Shuffle is an open-source SOAR platform that enables security teams to create automated workflows through a user-friendly, drag-and-drop interface. It focuses on ease of use, allowing organisations to build playbooks without heavy coding – akin to a “Zapier for security.” In a SOC, Shuffle can be used to automate repetitive or time-sensitive tasks: for example, when an phishing email alert comes in, Shuffle could automatically extract indicators (sender, URLs), query threat intel sources, block the sender in email gateway, and create a ticket – all done within seconds and without human error. Shuffle’s core capability is its workflow engine and a library of 200+ prebuilt integrations (apps) that connect to various security and IT systems. These integrations cover commonly used tools (email, Slack, SIEMs, threat intel APIs, firewall APIs, etc.), so analysts can chain actions like “if X alert, do Y in firewall, do Z in ticketing”. Strengths of Shuffle include its open-source nature (high transparency and customisability), and an active community contributing playbooks and integrations. It emphasises easy automation and even “no-code” capabilities, making SOAR accessible to smaller teams. Integration is Shuffle’s forte: thanks to OpenAPI and its app model, it integrates with just about anything with an API. It also supports custom Python code within workflows for flexibility. A typical integration example is using Shuffle to connect a SIEM and an endpoint solution. E.g., on a specific SIEM alert, Shuffle can automatically isolate a host via an EDR’s API and notify the team on Teams/Slack. Community adoption is growing, especially as organisations seek cost-effective SOAR alternatives. Many use Shuffle to prototype automation, then gradually expand it. Shuffle allows SOCs to “automate various tasks within your SIEM stack or other environments” with minimal overhead. This reduces response times and frees analysts from mundane tasks to focus on higher-level analysis.
StackStorm (ST2)
Event-driven orchestration and automation platform.
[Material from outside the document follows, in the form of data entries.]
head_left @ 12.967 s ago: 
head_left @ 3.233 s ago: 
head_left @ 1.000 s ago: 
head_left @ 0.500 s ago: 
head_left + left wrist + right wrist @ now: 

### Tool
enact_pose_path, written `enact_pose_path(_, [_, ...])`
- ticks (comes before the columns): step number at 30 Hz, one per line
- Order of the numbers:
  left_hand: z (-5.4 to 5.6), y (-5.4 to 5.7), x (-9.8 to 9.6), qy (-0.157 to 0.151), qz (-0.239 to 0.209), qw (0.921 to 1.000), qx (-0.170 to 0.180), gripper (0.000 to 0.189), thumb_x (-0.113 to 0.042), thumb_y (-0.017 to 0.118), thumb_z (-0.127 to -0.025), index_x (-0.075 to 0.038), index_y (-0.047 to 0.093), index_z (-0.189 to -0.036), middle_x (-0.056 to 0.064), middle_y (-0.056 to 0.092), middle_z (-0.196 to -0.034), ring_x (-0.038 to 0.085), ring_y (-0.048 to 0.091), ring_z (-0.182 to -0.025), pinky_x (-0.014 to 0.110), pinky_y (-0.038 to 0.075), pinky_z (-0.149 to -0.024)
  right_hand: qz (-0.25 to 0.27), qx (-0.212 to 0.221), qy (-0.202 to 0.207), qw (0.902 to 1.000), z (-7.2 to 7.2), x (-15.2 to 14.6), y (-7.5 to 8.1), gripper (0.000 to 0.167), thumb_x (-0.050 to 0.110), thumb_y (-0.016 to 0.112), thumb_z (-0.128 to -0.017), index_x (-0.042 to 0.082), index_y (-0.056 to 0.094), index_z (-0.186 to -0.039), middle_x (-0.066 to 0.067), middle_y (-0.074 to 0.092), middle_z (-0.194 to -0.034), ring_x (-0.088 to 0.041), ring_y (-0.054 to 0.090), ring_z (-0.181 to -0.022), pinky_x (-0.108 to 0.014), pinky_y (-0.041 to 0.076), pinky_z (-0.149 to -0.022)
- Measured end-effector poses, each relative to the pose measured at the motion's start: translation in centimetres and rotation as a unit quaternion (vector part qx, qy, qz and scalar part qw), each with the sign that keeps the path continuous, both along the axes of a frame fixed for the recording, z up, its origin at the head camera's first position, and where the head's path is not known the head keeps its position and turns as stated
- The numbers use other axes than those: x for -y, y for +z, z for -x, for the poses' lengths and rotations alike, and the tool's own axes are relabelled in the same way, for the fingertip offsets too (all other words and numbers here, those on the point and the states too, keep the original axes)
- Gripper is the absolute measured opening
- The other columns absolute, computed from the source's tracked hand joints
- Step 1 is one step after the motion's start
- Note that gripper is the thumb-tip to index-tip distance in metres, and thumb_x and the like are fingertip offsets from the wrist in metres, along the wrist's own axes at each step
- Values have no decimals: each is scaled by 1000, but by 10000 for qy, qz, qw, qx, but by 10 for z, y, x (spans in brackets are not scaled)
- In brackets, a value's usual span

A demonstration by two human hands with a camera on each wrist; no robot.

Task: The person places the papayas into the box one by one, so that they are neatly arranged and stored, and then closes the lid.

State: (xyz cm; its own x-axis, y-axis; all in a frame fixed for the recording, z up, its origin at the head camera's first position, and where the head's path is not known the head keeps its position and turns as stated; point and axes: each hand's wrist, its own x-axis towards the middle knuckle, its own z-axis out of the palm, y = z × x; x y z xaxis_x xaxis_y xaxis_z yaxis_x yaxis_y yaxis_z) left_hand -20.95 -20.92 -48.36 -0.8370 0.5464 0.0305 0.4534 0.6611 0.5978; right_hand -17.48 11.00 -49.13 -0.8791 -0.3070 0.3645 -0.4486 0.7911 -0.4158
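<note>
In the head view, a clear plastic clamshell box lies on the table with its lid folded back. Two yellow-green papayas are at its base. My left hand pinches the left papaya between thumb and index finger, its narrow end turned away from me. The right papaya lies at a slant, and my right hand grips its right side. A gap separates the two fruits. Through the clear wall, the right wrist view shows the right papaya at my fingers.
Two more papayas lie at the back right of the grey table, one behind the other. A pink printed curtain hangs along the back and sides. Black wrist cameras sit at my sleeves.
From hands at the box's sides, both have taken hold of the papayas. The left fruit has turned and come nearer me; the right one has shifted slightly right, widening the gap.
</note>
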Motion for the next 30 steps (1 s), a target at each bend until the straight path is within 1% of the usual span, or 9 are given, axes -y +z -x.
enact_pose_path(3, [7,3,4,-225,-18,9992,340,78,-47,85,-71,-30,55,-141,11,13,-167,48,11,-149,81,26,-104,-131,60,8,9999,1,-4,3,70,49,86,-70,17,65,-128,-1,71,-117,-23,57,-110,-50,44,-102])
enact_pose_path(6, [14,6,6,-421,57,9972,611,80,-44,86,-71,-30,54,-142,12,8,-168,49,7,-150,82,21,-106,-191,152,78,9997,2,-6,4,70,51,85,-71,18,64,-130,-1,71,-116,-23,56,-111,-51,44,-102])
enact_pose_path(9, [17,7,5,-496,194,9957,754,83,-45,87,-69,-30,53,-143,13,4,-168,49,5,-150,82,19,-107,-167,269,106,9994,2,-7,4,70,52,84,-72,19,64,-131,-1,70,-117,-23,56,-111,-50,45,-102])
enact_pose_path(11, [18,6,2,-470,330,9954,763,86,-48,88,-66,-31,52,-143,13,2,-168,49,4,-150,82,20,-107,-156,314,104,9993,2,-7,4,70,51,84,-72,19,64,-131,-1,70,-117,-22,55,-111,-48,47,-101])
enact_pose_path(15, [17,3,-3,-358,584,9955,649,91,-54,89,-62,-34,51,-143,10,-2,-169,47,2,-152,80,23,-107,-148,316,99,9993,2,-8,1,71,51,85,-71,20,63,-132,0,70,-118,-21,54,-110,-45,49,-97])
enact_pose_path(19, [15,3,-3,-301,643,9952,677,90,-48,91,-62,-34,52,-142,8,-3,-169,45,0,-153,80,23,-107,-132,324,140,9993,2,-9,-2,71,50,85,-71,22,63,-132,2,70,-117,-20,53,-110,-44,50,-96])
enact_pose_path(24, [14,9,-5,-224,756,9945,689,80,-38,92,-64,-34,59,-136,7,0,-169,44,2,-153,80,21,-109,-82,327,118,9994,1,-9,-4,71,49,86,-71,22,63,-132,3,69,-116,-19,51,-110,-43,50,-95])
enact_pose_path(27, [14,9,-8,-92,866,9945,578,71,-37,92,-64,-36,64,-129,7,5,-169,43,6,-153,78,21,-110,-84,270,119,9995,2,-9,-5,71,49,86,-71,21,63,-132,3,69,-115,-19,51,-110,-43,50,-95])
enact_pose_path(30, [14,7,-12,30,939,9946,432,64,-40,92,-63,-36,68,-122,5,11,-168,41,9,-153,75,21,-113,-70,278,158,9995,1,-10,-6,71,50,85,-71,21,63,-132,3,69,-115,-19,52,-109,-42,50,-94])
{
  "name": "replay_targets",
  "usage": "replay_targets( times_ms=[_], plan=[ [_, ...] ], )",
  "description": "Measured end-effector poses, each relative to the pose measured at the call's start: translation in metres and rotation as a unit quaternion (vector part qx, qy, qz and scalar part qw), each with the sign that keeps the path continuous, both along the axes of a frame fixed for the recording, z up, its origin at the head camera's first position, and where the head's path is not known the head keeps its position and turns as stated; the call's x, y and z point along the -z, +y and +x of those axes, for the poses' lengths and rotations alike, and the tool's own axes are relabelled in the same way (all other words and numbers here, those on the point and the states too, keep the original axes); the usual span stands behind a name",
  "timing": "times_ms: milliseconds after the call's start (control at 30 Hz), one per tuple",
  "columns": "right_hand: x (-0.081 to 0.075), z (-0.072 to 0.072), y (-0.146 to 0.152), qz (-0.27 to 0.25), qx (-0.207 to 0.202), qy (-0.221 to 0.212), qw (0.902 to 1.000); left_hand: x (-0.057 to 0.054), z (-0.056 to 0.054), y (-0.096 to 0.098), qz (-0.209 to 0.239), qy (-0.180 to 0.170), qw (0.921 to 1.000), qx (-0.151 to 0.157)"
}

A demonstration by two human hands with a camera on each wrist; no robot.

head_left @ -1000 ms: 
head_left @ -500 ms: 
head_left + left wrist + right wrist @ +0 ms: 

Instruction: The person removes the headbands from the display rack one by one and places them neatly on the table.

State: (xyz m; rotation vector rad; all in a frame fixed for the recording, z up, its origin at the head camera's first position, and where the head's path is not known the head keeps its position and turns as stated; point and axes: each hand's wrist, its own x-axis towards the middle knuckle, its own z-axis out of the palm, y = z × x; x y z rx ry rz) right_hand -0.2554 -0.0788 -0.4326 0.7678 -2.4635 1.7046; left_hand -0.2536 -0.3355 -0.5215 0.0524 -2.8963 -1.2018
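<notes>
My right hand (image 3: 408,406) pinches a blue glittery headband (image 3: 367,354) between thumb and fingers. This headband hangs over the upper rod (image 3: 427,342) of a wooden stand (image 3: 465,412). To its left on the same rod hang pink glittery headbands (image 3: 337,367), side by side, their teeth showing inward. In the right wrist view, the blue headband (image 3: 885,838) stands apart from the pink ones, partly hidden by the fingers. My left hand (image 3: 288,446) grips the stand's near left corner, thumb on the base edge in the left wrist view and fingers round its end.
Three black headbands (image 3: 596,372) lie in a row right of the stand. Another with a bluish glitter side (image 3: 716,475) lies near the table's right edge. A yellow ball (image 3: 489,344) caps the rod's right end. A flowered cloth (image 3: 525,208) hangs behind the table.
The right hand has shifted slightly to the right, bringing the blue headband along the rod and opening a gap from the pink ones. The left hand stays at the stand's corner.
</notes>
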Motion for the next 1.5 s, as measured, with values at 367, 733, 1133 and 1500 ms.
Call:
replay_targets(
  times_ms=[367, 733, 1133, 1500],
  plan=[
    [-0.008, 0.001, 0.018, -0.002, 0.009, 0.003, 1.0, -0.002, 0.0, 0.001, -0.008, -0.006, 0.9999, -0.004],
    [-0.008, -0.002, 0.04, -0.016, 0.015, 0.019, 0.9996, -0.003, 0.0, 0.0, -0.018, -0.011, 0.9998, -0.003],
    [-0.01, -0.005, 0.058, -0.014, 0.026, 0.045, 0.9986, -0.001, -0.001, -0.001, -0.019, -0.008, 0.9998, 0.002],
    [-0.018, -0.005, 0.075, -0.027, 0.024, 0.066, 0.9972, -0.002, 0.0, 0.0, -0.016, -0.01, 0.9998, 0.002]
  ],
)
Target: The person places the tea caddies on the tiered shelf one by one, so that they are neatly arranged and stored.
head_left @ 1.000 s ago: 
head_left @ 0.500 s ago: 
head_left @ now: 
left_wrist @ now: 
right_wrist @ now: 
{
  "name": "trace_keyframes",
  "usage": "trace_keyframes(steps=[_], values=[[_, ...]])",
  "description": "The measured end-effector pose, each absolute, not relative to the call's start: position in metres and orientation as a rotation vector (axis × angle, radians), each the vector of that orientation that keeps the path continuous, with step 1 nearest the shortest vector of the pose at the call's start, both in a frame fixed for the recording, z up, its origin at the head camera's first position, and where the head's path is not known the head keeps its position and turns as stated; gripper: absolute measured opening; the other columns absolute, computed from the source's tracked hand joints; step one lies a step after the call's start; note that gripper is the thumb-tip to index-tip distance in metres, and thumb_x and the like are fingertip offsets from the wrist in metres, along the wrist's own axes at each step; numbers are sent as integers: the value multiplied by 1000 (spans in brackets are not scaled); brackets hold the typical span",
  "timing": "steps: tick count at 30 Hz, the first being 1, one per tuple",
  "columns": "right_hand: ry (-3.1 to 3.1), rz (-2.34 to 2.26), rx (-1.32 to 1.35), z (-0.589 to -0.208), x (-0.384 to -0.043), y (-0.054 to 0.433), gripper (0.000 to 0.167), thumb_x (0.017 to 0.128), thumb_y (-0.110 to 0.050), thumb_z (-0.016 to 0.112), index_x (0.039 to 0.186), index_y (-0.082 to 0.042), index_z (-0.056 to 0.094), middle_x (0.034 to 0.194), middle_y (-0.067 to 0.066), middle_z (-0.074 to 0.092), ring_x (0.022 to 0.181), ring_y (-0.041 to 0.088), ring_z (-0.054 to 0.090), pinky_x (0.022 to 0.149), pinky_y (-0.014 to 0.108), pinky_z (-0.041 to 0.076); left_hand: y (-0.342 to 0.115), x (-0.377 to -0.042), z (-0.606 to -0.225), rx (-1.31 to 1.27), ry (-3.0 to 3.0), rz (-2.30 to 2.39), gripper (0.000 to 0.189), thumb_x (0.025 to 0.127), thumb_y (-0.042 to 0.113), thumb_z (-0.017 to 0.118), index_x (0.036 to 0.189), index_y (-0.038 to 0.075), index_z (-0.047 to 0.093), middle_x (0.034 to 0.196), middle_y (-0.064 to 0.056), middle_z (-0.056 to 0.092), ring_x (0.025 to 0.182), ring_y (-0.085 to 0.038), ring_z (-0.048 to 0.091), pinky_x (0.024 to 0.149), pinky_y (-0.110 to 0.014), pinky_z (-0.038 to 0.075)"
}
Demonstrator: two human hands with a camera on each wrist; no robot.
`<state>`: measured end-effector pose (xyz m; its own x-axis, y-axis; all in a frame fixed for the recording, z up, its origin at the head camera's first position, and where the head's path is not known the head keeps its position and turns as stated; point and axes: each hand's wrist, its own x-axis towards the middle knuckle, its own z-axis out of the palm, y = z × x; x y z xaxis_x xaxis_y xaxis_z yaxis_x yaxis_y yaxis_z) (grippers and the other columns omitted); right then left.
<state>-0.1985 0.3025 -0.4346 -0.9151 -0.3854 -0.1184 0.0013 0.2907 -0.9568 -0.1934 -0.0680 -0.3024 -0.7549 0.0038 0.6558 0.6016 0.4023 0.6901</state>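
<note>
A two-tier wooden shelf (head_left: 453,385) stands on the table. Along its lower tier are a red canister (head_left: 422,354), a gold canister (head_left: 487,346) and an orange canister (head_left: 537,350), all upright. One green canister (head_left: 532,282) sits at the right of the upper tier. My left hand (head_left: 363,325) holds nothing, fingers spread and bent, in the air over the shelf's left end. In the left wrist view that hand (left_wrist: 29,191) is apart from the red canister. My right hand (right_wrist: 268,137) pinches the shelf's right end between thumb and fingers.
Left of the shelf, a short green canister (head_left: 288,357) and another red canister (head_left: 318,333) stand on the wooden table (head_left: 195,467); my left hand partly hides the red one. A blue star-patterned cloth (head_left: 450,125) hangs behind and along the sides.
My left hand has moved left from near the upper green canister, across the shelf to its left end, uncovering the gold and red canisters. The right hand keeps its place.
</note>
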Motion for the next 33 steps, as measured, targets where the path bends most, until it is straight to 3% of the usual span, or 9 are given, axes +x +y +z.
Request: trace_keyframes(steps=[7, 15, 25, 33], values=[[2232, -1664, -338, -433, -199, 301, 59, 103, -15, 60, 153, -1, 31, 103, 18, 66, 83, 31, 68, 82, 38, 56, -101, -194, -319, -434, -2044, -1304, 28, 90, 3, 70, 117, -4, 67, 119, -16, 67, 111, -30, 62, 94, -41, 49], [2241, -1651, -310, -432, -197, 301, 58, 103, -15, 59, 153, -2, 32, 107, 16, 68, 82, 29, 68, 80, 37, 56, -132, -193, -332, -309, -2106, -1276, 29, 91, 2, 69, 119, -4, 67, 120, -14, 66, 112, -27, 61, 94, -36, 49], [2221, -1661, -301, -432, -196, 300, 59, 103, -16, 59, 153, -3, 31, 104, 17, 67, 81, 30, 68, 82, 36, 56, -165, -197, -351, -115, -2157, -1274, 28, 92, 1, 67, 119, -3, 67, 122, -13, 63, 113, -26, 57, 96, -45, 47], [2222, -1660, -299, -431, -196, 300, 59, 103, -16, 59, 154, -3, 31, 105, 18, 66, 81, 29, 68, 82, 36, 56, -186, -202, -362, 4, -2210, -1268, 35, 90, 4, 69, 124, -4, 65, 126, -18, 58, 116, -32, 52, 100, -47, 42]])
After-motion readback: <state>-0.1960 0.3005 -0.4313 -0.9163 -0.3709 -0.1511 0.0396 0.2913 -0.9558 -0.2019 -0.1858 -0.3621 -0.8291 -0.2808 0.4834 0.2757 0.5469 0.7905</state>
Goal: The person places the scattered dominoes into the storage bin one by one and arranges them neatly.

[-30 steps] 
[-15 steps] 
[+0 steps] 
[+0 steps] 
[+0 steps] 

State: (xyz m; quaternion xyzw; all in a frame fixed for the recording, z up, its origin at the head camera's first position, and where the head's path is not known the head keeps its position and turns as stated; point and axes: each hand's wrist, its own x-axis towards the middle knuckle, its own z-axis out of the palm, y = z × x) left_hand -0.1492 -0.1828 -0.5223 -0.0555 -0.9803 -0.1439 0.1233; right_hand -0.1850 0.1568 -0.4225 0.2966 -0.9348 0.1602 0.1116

StackStorm is an open-source automation engine that is not security-specific, but is often utilised in SOAR contexts for its power and extensibility. It operates on the principle of “if this, then that” for infrastructure – it can ingest triggers from various sources (monitoring tools, ticketing systems, custom scripts) and execute workflows or “runbooks” in response. In a SOC, StackStorm can serve as the backend of an automation pipeline: for example, an alert from an IDS could be a trigger that causes StackStorm to fetch related logs, block an IP on a firewall, and send a report email. It offers a rules engine, workflow definitions (using YAML or Python), and pre-built actions (over 160 integration packs including ones for Cisco, AWS, Slack, etc.). The key strength of StackStorm is its maturity in handling complex, multi-step automation with branching logic and reliability (retries, error handling) – essentially providing “automation as code”. Large enterprises like Netflix and Target have used it to auto-remediate issues, including security incidents. For a SOC that already has various scripts and wants to orchestrate them systematically, StackStorm is ideal. It integrates widely: its pack system means it can interface with many tools out-of-the-box, and new integrations can be coded. For instance, a community-maintained Security pack integrates with tools like Nmap, Snort, VirusTotal, etc., enabling security-specific playbooks. StackStorm can also work with TheHive or other platforms (some users send TheHive alerts to StackStorm to decide on automated responses, then feed results back). Community adoption among DevOps and NetOps is strong, and in SecOps it’s valued by teams with programming expertise who need more flexible automation than a pure-play SOAR GUI might offer. In summary, StackStorm provides an “automation brain” for the SOC, turning detection signals into automated actions and connecting the dots between disparate systems in an open-source, programmable way.